**What is required**.
Restate the listing below line for line and word for word, without the pictures.
#### Information
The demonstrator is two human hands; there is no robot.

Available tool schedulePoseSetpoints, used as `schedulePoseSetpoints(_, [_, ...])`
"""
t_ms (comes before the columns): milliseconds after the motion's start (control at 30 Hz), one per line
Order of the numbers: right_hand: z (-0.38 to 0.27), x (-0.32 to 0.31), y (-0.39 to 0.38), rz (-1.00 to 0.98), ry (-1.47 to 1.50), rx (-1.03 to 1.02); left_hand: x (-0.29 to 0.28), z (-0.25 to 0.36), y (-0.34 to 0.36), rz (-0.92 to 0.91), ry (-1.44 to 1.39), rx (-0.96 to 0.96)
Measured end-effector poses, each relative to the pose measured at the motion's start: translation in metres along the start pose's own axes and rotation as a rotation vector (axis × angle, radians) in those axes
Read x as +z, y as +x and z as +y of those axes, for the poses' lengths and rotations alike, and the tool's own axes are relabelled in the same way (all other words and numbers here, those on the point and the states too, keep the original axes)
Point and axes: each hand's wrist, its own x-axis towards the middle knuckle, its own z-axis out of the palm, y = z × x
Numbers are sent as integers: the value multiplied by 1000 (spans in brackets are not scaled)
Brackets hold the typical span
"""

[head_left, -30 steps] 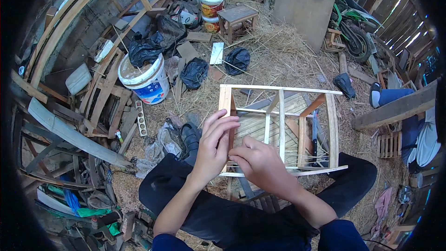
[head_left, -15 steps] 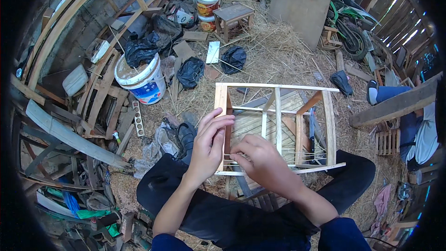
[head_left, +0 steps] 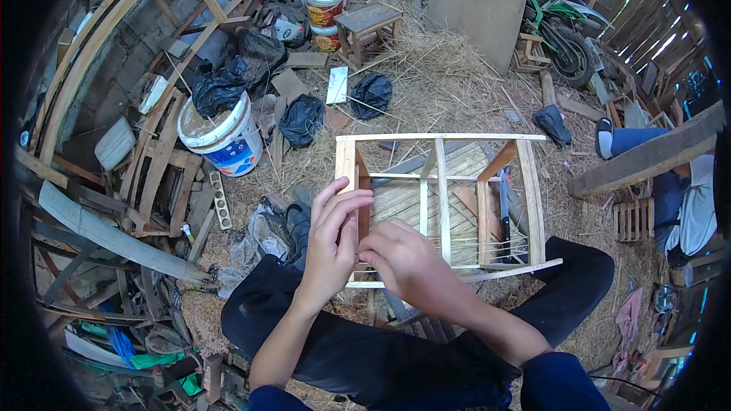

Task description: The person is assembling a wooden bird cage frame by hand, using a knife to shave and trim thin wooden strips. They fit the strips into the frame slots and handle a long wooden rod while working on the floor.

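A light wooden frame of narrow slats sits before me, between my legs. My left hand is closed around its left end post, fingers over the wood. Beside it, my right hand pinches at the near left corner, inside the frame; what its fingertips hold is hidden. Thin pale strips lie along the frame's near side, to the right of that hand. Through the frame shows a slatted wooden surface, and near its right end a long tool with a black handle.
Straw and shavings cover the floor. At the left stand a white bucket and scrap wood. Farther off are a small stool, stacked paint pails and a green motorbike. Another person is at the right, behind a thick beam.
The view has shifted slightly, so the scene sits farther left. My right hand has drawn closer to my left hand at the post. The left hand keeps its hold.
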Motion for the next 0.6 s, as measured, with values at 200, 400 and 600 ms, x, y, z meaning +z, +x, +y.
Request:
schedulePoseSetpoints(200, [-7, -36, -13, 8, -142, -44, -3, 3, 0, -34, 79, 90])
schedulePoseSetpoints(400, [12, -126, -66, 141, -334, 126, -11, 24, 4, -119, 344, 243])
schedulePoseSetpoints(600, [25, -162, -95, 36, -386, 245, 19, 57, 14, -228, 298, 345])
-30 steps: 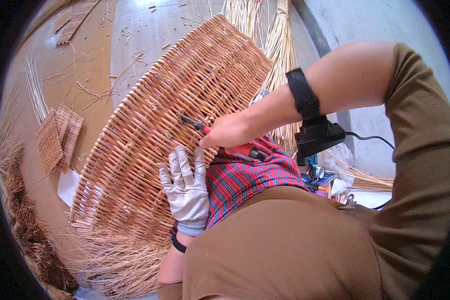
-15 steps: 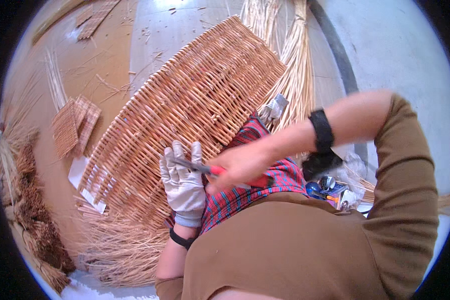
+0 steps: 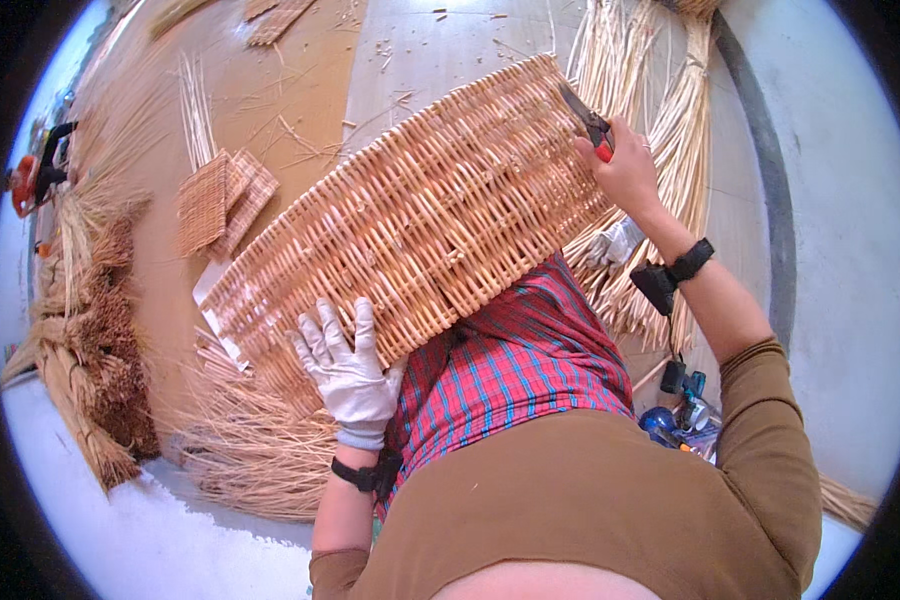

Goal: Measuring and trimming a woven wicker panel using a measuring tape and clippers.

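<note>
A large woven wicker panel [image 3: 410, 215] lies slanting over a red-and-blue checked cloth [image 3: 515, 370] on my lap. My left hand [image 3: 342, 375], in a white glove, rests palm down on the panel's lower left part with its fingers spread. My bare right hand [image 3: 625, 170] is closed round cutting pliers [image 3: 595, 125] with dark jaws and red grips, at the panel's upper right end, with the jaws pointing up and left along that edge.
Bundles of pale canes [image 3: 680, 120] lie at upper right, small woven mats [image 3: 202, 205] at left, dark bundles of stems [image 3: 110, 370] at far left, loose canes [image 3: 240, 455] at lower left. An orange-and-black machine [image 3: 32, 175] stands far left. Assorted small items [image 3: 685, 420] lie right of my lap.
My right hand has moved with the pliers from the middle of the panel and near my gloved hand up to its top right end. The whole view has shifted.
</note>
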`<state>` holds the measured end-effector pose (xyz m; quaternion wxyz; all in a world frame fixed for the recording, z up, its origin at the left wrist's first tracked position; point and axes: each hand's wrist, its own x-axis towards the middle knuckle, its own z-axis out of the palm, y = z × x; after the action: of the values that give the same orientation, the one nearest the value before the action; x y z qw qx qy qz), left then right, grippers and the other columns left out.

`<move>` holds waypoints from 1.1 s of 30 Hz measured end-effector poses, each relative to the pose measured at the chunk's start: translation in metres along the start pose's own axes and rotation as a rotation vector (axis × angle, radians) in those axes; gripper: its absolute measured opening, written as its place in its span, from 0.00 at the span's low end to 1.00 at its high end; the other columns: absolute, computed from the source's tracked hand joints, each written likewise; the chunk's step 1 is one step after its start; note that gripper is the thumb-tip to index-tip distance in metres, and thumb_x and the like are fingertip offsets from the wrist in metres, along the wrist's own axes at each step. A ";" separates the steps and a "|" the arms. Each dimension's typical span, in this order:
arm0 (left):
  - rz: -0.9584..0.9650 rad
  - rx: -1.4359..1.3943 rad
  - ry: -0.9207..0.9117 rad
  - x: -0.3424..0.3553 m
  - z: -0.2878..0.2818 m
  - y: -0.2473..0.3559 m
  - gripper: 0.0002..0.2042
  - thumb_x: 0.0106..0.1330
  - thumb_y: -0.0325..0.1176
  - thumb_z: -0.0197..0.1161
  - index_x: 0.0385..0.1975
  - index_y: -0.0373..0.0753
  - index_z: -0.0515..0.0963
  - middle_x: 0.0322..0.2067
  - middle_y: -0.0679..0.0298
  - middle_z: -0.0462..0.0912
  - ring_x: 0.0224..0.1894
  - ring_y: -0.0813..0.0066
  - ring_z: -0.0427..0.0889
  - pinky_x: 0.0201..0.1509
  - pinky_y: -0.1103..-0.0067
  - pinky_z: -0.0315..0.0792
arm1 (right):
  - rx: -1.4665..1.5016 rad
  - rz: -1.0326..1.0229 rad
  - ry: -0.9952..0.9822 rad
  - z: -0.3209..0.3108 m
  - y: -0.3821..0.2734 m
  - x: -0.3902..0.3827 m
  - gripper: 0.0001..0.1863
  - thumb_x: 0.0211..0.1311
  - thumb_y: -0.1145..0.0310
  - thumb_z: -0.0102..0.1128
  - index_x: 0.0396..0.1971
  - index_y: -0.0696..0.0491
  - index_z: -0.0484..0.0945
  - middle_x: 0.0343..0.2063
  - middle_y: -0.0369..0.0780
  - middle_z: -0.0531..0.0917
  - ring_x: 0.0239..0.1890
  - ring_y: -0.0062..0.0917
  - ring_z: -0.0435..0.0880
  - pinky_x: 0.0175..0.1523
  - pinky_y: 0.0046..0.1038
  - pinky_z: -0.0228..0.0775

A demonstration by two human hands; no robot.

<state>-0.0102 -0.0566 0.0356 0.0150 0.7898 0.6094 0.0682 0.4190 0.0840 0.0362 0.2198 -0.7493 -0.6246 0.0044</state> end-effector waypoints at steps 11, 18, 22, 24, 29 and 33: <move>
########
**Task result**.
The demonstrator is two human hands; there is no robot.

Available tool schedulePoseSetpoints, used as `schedulePoseSetpoints(_, [_, ...])`
"""
t_ms (comes before the columns): milliseconds after the motion's start (control at 30 Hz), one per line
Order of the numbers: right_hand: z (-0.38 to 0.27), x (-0.32 to 0.31), y (-0.39 to 0.38), rz (-1.00 to 0.98), ry (-1.47 to 1.50), rx (-1.03 to 1.02); left_hand: x (-0.29 to 0.28), z (-0.25 to 0.36), y (-0.34 to 0.36), rz (-0.92 to 0.91), ry (-1.44 to 1.39), rx (-0.96 to 0.96)
Measured end-effector poses, each relative to the pose measured at the motion's start: translation in metres along the start pose's own axes and rotation as a rotation vector (axis × angle, radians) in those axes
Read x as +z, y as +x and z as +y of those axes, for the poses' lengths and rotations alike, and the tool's own axes are relabelled in the same way (all other words and numbers here, those on the point and the states too, keep the original axes)
Point and axes: each hand's wrist, its own x-axis towards the middle knuckle, its own z-axis out of the palm, y = z × x
Numbers are sent as integers: the value multiplied by 1000 (spans in brackets are not scaled)
Brackets hold the typical span
"""

[head_left, -30 steps] 
[head_left, -15 steps] 
[head_left, +0 steps] 

Task description: The person is assembling a wooden bird cage frame by hand, using a knife to shave and trim thin wooden strips. They fit the strips into the frame slots and handle a long wooden rod while working on the floor.

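A light wooden frame of narrow slats sits before me, between my legs. My left hand is closed around its left end post, fingers over the wood. Beside it, my right hand pinches at the near left corner, inside the frame; what its fingertips hold is hidden. Thin pale strips lie along the frame's near side, to the right of that hand. Through the frame shows a slatted wooden surface, and near its right end a long tool with a black handle.
Straw and shavings cover the floor. At the left stand a white bucket and scrap wood. Farther off are a small stool, stacked paint pails and a green motorbike. Another person is at the right, behind a thick beam.
The view has shifted slightly, so the scene sits farther left. My right hand has drawn closer to my left hand at the post. The left hand keeps its hold.
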Motion for the next 0.6 s, as measured, with values at 200, 400 and 600 ms, x, y, z meaning +z, +x, +y.
Request:
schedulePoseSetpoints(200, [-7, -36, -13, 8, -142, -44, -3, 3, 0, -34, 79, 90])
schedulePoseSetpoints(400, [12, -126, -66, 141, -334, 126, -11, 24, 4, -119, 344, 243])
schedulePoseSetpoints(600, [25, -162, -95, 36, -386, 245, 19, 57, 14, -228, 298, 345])
-30 steps: 
-15 steps: 
+0 steps: 

Goal: Measuring and trimming a woven wicker panel using a measuring tape and clippers.

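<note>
A large woven wicker panel [image 3: 410, 215] lies slanting over a red-and-blue checked cloth [image 3: 515, 370] on my lap. My left hand [image 3: 342, 375], in a white glove, rests palm down on the panel's lower left part with its fingers spread. My bare right hand [image 3: 625, 170] is closed round cutting pliers [image 3: 595, 125] with dark jaws and red grips, at the panel's upper right end, with the jaws pointing up and left along that edge.
Bundles of pale canes [image 3: 680, 120] lie at upper right, small woven mats [image 3: 202, 205] at left, dark bundles of stems [image 3: 110, 370] at far left, loose canes [image 3: 240, 455] at lower left. An orange-and-black machine [image 3: 32, 175] stands far left. Assorted small items [image 3: 685, 420] lie right of my lap.
My right hand has moved with the pliers from the middle of the panel and near my gloved hand up to its top right end. The whole view has shifted.
</note>
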`<state>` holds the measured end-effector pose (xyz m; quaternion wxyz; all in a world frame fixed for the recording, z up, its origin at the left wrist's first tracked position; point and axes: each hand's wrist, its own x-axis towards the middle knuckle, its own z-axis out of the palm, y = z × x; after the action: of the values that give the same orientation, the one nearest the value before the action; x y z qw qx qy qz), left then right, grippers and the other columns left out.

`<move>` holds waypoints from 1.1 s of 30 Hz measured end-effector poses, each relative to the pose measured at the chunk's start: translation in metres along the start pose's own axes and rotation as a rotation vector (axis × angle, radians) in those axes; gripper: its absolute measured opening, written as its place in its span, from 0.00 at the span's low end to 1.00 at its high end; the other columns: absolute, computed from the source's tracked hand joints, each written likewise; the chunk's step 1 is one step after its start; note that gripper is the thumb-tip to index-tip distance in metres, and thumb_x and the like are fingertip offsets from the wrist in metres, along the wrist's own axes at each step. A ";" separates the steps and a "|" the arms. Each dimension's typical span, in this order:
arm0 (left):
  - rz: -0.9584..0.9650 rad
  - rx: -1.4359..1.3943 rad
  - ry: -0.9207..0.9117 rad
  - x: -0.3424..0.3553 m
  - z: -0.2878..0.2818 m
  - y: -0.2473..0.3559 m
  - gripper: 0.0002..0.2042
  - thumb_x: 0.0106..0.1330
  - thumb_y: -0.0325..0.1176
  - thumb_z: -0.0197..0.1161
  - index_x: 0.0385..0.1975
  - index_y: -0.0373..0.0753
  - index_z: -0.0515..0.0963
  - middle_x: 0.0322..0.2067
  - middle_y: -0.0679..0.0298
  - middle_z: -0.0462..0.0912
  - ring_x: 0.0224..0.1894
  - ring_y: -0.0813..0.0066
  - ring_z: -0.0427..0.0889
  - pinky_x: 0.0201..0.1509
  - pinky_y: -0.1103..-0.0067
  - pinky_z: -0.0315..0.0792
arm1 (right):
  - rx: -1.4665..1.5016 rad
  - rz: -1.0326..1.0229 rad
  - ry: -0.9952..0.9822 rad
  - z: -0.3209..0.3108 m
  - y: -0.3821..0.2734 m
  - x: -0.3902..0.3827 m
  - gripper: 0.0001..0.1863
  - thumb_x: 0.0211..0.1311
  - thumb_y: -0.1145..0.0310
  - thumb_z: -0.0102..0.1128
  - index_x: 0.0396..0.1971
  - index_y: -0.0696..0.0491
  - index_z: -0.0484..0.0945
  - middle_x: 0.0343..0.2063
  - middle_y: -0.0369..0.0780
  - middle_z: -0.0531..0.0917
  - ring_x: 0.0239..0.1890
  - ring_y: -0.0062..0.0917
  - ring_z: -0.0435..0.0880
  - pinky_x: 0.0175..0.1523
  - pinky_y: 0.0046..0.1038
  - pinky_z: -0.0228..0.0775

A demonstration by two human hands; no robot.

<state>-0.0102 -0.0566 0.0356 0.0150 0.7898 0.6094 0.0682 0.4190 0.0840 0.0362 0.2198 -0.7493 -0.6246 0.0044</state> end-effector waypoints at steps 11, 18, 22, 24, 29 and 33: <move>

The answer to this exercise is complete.